I have CSV template file with different data files with filenames in below format that reads and store in CSVTemplate model
Note: The data is CSV file for each file types with names will be ordered.
id,FileType,FileName
1,Excel Files, Excel File 1
2,Excel Files, Excel File 2
3,Excel Files, Excel File 2.1
4,Document Files, Document File 1,
5,Document Files, Document File 2
6,Document Files, Document File 3
7,Document Files, Document File 3.1
8,Document Files, Document File 3.2
Model:
public class CSVTemplate
{
public int id { get; set; }
public string FileType{ get; set; }
public string FileName{ get; set; }
}
Code for reading CS Records: I am using CSVHelper NuGet package
public List<CSVTemplate> Fetch_TemplateData()
{
List<CSVTemplate> csvTemplateData = new List<CSVTemplate>();
try
{
string csvFilePath = #"File1.csv";
//CSVHelper Configuration Settings
var csvconfig = new CsvConfiguration(CultureInfo.InvariantCulture)
{
NewLine = Environment.NewLine,
HasHeaderRecord = true,
DetectDelimiterValues = new string[] { "," },
};
//Reading CSV File
using (var reader = new StreamReader(csvFilePath))
{
//Fetching CSV Records
using (var csv = new CsvReader(reader, csvconfig))
{
csvTemplateData = csv.GetRecords<CSVTemplate>().ToList();
}
};
return csvTemplateData;
}
catch (Exception)
{
throw;
}
}
I have below JSON response from WebAPI contains file names in title for all types of files which is nested and inner nested.
JSON:
{
"Field": [
{
"title": "Excel Files",
"Field": [
{
"title": "Excel File 1"
},
{
"title": "Excel File 2",
"Field": [
{
"title": "Excel File 2.1"
},
{
"title": "Excel File 2.2"
}
]
},
{
"title": "Excel File 3",
"Field": [
{
"title": "Excel File 3.1",
"Field": [
{
"title": "Excel File 3.1.1"
}
]
}
]
}
]
},
{
"title": "Document Files",
"Field": [
{
"title": "Document File 1"
},
{
"title": "Document File 2",
"Field": [
{
"title": "Document File 2.1"
},
{
"title": "Document File 2.2"
}
]
},
{
"title": "Document File 3",
"Field": [
{
"title": "Document File 3.1",
"Field": [
{
"title": "Document File 3.1.1"
}
]
}
]
}
]
}
]
}
CSV file contains mandatory file names of all file types. webapi response (json) contains mandatory and non mandatory file names.
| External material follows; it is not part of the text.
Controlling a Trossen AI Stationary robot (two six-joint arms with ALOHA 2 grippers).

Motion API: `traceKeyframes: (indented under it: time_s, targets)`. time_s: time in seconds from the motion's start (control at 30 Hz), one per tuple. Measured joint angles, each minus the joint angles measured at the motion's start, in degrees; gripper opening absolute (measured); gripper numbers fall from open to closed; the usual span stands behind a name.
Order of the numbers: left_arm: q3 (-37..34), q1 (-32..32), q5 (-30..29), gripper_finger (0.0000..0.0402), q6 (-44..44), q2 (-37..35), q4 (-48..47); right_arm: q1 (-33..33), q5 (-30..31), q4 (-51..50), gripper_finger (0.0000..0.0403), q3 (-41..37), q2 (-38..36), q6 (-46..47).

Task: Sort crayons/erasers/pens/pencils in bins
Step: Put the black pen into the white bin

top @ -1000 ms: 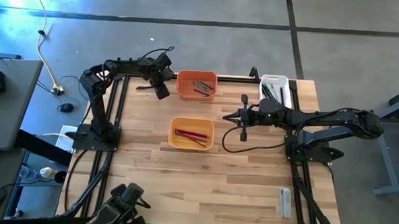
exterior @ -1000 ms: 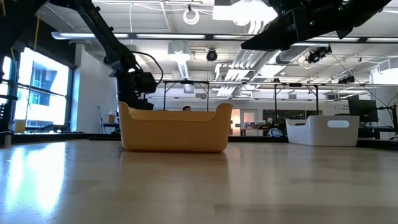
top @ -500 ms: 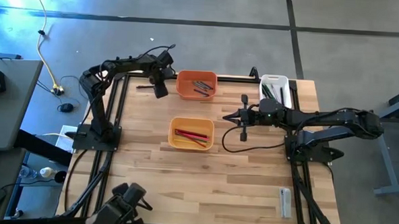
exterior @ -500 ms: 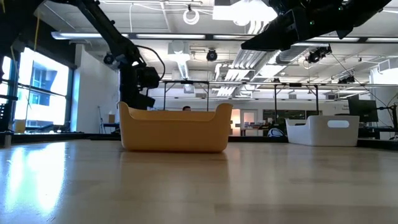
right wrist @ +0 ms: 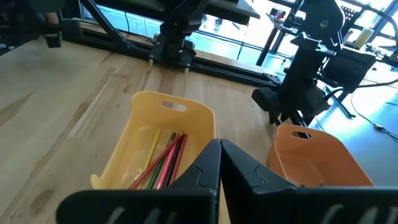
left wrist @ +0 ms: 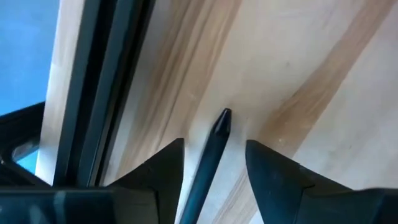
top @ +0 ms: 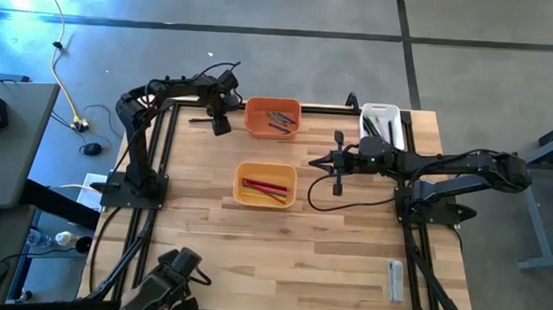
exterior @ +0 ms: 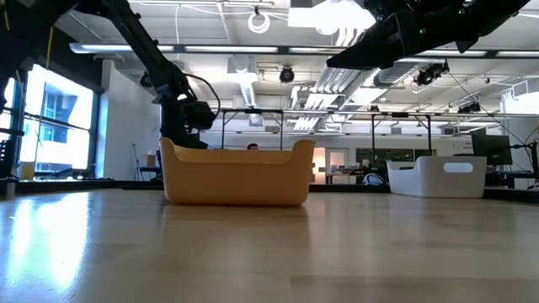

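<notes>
A dark pen [left wrist: 211,149] lies flat on the wood at the table's far left, left of the orange bin [top: 272,117]. My left gripper [left wrist: 214,165] points down over it, open, with one finger on each side of the pen and a gap to both; the high view shows the gripper [top: 219,123] there too. Sticks lie in the orange bin, the yellow-orange bin [top: 265,184] and the white bin [top: 383,124]. My right gripper [top: 315,161] hovers shut between the yellow-orange and white bins, with nothing in it.
Black frame rails [left wrist: 102,87] run close beside the pen along the table's edge. A black cable [top: 349,200] loops on the table under the right arm. A small white object [top: 395,277] lies near the front right corner. Bare wood spreads across the near half.
My left gripper has risen a little beside the orange bin and come back down over the pen. The right arm has kept still.
</notes>
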Motion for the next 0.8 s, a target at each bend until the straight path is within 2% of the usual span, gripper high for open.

I need to compare CSV with webapi data and check if mandatory filenames are missed.
Model:
public class Field
{
public string title { get; set; }
public List<Field> Field { get; set; }
}
public class Root
{
public List<Field> Field { get; set; }
}
Updated Code:
public bool Validate_TemplateData(List<CSVTemplate> csvData)
{
bool isTemplateValidate = false;
try
{
string jsonFile = #".\json1.json";
string jsonString = File.ReadAllText(jsonFile);
Root jsondata = JsonConvert.DeserializeObject<Root>(jsonString);
if (jsondata != null)
{
bool isMatched = false;
foreach (var csvRowData in csvData)
{
var csvTitle = csvRowData.FileName;
foreach (var field in jsondata)
{
isMatched = CheckFieldTitle(field, 0, csvTitle);
if (isMatched)
{
break;
}
}
if (!isMatched)
{
Console.WriteLine($"Title : {csvTitle} Not matched.");
break;
}
}
}
}
catch (Exception)
{
throw;
}
return isTemplateValidate;
}
Recursive Function : to read all nested field names/titles from JSON.
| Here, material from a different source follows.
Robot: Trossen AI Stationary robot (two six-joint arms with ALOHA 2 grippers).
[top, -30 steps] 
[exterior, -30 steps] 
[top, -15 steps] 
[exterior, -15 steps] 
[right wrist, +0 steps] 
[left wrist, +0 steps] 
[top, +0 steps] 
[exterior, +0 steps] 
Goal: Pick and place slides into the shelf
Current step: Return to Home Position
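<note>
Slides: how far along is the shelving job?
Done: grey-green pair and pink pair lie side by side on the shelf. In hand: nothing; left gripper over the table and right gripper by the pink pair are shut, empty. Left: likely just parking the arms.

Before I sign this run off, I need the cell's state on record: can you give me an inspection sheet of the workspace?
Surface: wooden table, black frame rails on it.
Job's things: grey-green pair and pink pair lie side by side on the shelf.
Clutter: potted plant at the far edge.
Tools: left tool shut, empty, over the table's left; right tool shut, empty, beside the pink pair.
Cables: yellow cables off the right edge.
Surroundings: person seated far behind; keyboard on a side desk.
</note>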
private static bool CheckFieldTitle(Field field, int level, string csvTitle)
{
bool isTileMatched = false;
try
{
var fieldTitle = field.Title;
if (csvTitle.Trim().ToUpper().Equals(fieldTitle.Trim().ToUpper()))
{
Console.WriteLine($"Title: {csvTitle} Matched");
isTileMatched = true;
}
else
{
//check in Nested Fields
foreach (var subFields in field.Field)
{
isTileMatched = PrintSection(subSections, sectionLevel + 1, csvTitle);
if (isTileMatched)
{
return true;
}
}
}
}
catch (Exception)
{
isTileMatched = false;
throw;
}
return isTileMatched;
}
Output:
I want output which are missed in JSON data but available in CSV file.
Document File 3.2
Conditions:
If comparison failed at any level of loop with any file type, the rest of comparison should not proceed.
Example: Comparison failed at Excel File 2, so print Excel File 2 and stop comparison for all rest of files and file types.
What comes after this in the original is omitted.